What you should do
Set down the data again word for word. Skip any pictures.

Information shown
++++++++

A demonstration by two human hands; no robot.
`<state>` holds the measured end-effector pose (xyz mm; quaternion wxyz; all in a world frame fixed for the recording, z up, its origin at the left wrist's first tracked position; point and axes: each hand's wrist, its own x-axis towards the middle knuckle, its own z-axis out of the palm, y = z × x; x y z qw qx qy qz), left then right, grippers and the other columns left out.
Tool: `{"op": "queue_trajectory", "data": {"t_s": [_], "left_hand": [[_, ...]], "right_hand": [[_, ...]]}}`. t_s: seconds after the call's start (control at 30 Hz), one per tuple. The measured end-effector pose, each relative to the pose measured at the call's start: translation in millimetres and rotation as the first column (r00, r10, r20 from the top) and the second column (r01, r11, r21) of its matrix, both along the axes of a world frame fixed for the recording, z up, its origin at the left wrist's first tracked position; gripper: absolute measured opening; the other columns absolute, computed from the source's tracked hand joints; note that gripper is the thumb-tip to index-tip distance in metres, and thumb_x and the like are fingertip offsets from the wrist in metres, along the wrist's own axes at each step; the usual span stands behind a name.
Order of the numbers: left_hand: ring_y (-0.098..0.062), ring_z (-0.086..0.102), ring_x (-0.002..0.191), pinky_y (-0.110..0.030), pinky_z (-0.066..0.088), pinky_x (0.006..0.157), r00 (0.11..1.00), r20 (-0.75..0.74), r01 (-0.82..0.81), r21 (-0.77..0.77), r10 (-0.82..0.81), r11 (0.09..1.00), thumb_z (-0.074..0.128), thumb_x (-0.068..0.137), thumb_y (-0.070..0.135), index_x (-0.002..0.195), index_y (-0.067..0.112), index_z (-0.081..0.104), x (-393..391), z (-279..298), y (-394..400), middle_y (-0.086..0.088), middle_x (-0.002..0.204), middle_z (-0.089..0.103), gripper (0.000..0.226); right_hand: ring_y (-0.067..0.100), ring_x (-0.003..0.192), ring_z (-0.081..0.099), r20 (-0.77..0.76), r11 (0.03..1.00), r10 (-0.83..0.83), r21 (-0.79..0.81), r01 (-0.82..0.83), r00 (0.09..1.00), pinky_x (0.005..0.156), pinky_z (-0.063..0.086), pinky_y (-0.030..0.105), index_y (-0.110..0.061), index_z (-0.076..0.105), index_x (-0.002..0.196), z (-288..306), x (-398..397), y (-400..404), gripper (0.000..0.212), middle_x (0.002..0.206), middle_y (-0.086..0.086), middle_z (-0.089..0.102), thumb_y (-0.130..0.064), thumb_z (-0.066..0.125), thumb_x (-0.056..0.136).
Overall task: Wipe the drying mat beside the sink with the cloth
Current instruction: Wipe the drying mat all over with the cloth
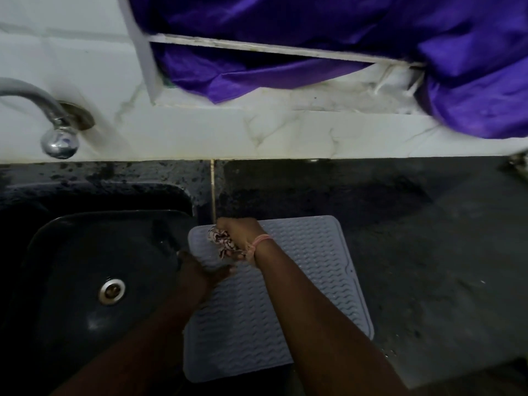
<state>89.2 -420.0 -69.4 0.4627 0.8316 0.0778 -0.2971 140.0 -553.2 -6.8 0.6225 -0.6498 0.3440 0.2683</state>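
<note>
A grey ribbed drying mat [308, 270] lies on the dark counter just right of the sink. My right hand [238, 232] grips a bunched, patterned cloth [221, 242] and presses it onto the mat's far left corner. My left hand [200, 271] rests on the mat's left edge, fingers laid flat across it, next to the sink's rim. Both forearms cross the mat's near part and hide some of it.
The black sink [71, 252] with a metal drain [112, 291] fills the left. A chrome tap [54, 124] juts from the white tiled wall. Purple fabric [343, 38] hangs over a ledge above. Dark counter [428, 238] stretches to the right.
</note>
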Motion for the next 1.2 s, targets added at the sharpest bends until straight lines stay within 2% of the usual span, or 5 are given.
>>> {"op": "queue_trajectory", "data": {"t_s": [0.17,0.33,0.5,0.7,1.2], "left_hand": [[-0.03,0.044,0.139,-0.047,0.037,0.115,0.988,-0.11,-0.108,0.025,0.11,0.994,0.094,0.057,0.046,0.154,-0.002,0.025,3.4,-1.2,2.3,-0.014,0.153,0.044,0.129],[-0.035,0.04,0.141,-0.051,0.036,0.115,0.982,-0.104,-0.154,0.052,0.159,0.987,0.094,0.049,0.054,0.158,0.005,0.011,4.5,-1.1,0.9,-0.018,0.158,0.035,0.146],[-0.036,0.033,0.145,-0.05,0.03,0.118,0.978,-0.106,-0.169,0.084,0.177,0.982,0.09,0.034,0.065,0.159,0.011,-0.005,2.8,-2.5,0.1,-0.018,0.162,0.024,0.167],[-0.039,0.034,0.144,-0.056,0.034,0.114,0.965,-0.13,-0.213,0.112,0.227,0.971,0.09,0.032,0.063,0.15,0.015,-0.033,4.6,-3.5,-1.5,-0.019,0.161,0.025,0.176],[-0.03,0.046,0.137,-0.047,0.038,0.114,0.981,-0.088,-0.173,0.014,0.174,0.985,0.09,0.048,0.055,0.158,0.009,0.01,0.4,-7.9,2.2,-0.012,0.152,0.045,0.143]], "right_hand": [[0.022,0.055,0.066,0.094,0.973,-0.199,-0.096,0.208,0.975,0.046,0.048,0.026,-0.006,0.074,0.078,0.4,-30.2,-82.2,0.019,0.071,0.01,0.071,-0.024,0.07,0.081],[0.03,0.111,0.065,0.192,0.909,-0.139,-0.365,0.202,0.972,0.097,0.049,0.035,-0.015,0.066,0.123,-6.4,-67.4,-157.4,0.031,0.117,0.012,0.071,-0.031,0.057,0.098],[0.023,0.074,0.063,0.182,0.796,-0.255,-0.518,0.313,0.95,0.07,0.055,0.034,-0.011,0.07,0.076,1.9,-81.8,-202.5,0.016,0.072,0.009,0.068,-0.024,0.068,0.085],[0.031,0.091,0.068,0.063,0.719,-0.026,-0.692,0.063,0.998,0.073,0.047,0.026,-0.001,0.074,0.092,-1.3,-73.4,-210.1,0.024,0.096,0.015,0.073,-0.021,0.06,0.086],[0.035,0.104,0.066,-0.018,0.71,-0.037,-0.704,0.014,0.999,0.077,0.048,0.031,0.001,0.06,0.122,-0.7,-42.4,-191.9,0.054,0.116,0.02,0.068,-0.038,0.069,0.085]]}}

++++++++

Answer space
A demonstration by two human hands; no robot.
`<state>` holds the measured end-effector pose (xyz mm; quaternion wxyz; all in a world frame fixed for the recording, z up, its origin at the left wrist's first tracked position; point and axes: each hand's wrist, its own x-axis towards the middle knuckle, its own z-axis out of the palm, y = z × x; x y z qw qx qy qz), left then right, grippers and the other columns left out.
Tool: `{"op": "queue_trajectory", "data": {"t_s": [_], "left_hand": [[_, ...]], "right_hand": [[_, ...]]}}`. t_s: seconds after the call's start (control at 30 Hz), one per tuple. The measured end-effector pose, each relative to the pose measured at the call's start: translation in millimetres and rotation as the first column (r00, r10, r20 from the top) and the second column (r01, r11, r21) of its matrix, both along the axes of a world frame fixed for the recording, z up, its origin at the left wrist's first tracked position; gripper: absolute measured opening; the other columns absolute, computed from the source's tracked hand joints; note that gripper is the thumb-tip to index-tip distance in metres, and thumb_x and the like are fingertip offsets from the wrist in metres, along the wrist's own axes at each step; the usual span stands behind a name.
Order of the numbers: left_hand: ring_y (-0.098..0.062), ring_z (-0.086..0.102), ring_x (-0.002..0.191), pinky_y (-0.110..0.030), pinky_z (-0.066..0.088), pinky_x (0.006..0.157), r00 (0.11..1.00), r20 (-0.75..0.74), r01 (-0.82..0.81), r21 (-0.77..0.77), r10 (-0.82..0.81), r11 (0.09..1.00), thumb_z (-0.074..0.128), thumb_x (-0.068..0.137), thumb_y (-0.070..0.135), index_x (-0.002..0.195), index_y (-0.067..0.112), index_z (-0.081..0.104), x (-393..391), z (-279..298), y (-394..400), middle_y (-0.086..0.088), middle_x (-0.002..0.204), middle_z (-0.089..0.103), gripper (0.000..0.226); right_hand: ring_y (-0.067..0.100), ring_x (-0.003..0.192), ring_z (-0.081..0.099), r20 (-0.77..0.76), r11 (0.03..1.00), r10 (-0.83..0.83), r21 (-0.79..0.81), r01 (-0.82..0.83), r00 (0.09..1.00), pinky_x (0.005..0.156), pinky_z (-0.063..0.086), pinky_y (-0.030..0.105), index_y (-0.110..0.061), index_z (-0.076..0.105), index_x (-0.002..0.196), z (-288..306), x (-398..397), y (-400..404), gripper (0.000..0.212), middle_x (0.002..0.206), middle_y (-0.086..0.086), middle_z (-0.089..0.102), thumb_y (-0.130..0.064), thumb_z (-0.066..0.125), thumb_x (-0.056..0.136).
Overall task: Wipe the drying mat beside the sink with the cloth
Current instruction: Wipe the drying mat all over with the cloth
<state>89.2 -420.0 -69.4 0.4627 0.8316 0.0778 -0.2971 140.0 -553.2 -6.8 0.6225 -0.6498 0.3440 0.2683</state>
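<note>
A grey ribbed drying mat [308, 270] lies on the dark counter just right of the sink. My right hand [238, 232] grips a bunched, patterned cloth [221, 242] and presses it onto the mat's far left corner. My left hand [200, 271] rests on the mat's left edge, fingers laid flat across it, next to the sink's rim. Both forearms cross the mat's near part and hide some of it.
The black sink [71, 252] with a metal drain [112, 291] fills the left. A chrome tap [54, 124] juts from the white tiled wall. Purple fabric [343, 38] hangs over a ledge above. Dark counter [428, 238] stretches to the right.
</note>
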Motion for the next 1.2 s, targets added at the sharpest bends until straight lines stay within 2% of the usual span, or 5 are given.
>>> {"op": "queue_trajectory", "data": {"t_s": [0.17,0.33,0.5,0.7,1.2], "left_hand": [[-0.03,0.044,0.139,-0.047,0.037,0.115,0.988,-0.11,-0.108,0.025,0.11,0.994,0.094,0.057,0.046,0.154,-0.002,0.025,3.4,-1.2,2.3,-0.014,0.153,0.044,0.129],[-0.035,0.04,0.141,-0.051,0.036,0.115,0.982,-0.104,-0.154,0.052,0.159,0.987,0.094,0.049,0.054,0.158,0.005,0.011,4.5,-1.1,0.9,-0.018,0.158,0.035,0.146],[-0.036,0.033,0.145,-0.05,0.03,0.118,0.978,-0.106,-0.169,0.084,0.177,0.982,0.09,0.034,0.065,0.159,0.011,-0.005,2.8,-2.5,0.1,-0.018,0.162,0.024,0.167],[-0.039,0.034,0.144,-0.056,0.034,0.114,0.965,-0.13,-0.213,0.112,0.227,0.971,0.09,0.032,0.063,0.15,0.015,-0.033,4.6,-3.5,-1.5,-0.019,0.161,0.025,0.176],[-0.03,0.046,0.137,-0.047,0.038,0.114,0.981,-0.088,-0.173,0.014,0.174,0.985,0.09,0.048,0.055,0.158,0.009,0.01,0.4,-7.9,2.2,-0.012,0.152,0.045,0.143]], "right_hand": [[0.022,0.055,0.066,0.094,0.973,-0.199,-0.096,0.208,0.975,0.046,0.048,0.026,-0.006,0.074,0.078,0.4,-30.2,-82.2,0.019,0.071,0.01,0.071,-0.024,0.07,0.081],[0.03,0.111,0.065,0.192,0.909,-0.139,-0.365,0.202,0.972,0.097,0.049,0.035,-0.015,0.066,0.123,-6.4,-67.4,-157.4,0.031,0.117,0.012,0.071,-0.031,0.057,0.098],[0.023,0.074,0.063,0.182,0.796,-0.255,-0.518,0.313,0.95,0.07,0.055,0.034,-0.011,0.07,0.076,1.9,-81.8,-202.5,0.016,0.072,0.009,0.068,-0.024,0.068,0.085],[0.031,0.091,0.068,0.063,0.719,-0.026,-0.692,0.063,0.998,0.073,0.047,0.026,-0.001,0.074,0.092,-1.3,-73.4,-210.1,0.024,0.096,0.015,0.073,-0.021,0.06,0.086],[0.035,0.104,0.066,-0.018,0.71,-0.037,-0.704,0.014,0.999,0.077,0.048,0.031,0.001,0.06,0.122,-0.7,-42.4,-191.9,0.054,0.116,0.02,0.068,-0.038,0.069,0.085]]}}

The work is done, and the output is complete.